§ **Task requirements**
Please give the listing again in its entirety, exactly as written.

Supplied information below:

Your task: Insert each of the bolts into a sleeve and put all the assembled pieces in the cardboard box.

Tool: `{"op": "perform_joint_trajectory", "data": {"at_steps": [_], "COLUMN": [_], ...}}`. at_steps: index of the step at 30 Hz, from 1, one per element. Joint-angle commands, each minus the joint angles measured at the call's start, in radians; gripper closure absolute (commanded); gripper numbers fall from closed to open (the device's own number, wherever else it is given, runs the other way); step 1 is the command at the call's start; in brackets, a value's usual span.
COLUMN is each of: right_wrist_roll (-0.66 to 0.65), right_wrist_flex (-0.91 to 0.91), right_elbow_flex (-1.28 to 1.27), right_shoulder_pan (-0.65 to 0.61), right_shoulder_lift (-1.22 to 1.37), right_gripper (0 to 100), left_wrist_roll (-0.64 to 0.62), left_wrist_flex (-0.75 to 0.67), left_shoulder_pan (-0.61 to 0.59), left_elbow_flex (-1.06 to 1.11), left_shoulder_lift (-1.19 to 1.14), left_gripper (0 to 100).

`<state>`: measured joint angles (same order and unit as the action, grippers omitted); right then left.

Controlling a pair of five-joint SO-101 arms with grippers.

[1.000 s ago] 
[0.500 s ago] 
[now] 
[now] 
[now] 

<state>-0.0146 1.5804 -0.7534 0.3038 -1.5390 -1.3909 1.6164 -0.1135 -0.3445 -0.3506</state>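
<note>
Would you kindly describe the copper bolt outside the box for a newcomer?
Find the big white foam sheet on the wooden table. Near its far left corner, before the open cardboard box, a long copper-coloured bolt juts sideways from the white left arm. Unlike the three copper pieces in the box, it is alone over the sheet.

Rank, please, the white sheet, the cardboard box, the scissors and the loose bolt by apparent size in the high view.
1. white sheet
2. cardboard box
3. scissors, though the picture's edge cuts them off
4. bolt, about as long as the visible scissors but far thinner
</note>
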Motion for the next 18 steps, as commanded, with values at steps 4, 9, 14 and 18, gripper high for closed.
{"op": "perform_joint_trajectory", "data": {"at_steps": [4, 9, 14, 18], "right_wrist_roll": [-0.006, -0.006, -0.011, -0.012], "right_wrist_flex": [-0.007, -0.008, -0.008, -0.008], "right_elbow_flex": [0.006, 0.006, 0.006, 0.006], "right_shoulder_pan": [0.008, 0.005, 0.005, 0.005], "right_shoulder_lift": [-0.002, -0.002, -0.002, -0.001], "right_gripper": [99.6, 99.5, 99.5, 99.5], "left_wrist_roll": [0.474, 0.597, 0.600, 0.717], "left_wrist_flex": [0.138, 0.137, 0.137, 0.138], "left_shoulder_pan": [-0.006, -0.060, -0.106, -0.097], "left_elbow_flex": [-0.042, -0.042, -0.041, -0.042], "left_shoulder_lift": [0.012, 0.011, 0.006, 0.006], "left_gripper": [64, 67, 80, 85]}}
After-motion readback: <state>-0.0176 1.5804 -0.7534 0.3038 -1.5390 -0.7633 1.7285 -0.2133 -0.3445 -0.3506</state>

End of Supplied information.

§ **Task response**
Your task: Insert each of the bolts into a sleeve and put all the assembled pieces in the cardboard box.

Tool: `{"op": "perform_joint_trajectory", "data": {"at_steps": [_], "COLUMN": [_], ...}}`. at_steps: index of the step at 30 Hz, from 1, one per element. Joint-angle commands, each minus the joint angles measured at the call's start, in radians; gripper closure absolute (commanded); gripper numbers fall from closed to open (the device's own number, wherever else it is given, runs the other way); step 1 is the command at the call's start; in brackets, a value's usual span.
COLUMN is each of: right_wrist_roll (-0.66 to 0.65), right_wrist_flex (-0.91 to 0.91), right_elbow_flex (-1.28 to 1.27), right_shoulder_pan (-0.65 to 0.61), right_shoulder_lift (-1.22 to 1.37), right_gripper (0 to 100), left_wrist_roll (-0.64 to 0.62), left_wrist_flex (-0.75 to 0.67), left_shoulder_pan (-0.61 to 0.59), left_elbow_flex (-1.06 to 1.11), left_shoulder_lift (-1.19 to 1.14), left_gripper (0 to 100).

`<state>`: measured joint angles (same order and unit as the action, grippers omitted); right then left.

Controlling a pair of five-joint SO-101 arms with grippers.

[1.000 s ago] 
[0.500 s ago] 
[now] 
[now] 
[now] 

<state>-0.0146 1.5804 -0.7534 0.3038 -1.5390 -1.3909 1.6164 -0.1135 -0.3445 -0.3506</state>
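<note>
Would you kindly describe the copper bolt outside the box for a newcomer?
Find the big white foam sheet on the wooden table. Near its far left corner, before the open cardboard box, a long copper-coloured bolt juts sideways from the white left arm. Unlike the three copper pieces in the box, it is alone over the sheet.

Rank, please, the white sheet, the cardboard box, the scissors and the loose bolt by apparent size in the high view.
1. white sheet
2. cardboard box
3. scissors, though the picture's edge cuts them off
4. bolt, about as long as the visible scissors but far thinner
</note>
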Motion for the next 18 steps, as commanded, with values at steps 4, 9, 14 and 18, gripper high for closed.
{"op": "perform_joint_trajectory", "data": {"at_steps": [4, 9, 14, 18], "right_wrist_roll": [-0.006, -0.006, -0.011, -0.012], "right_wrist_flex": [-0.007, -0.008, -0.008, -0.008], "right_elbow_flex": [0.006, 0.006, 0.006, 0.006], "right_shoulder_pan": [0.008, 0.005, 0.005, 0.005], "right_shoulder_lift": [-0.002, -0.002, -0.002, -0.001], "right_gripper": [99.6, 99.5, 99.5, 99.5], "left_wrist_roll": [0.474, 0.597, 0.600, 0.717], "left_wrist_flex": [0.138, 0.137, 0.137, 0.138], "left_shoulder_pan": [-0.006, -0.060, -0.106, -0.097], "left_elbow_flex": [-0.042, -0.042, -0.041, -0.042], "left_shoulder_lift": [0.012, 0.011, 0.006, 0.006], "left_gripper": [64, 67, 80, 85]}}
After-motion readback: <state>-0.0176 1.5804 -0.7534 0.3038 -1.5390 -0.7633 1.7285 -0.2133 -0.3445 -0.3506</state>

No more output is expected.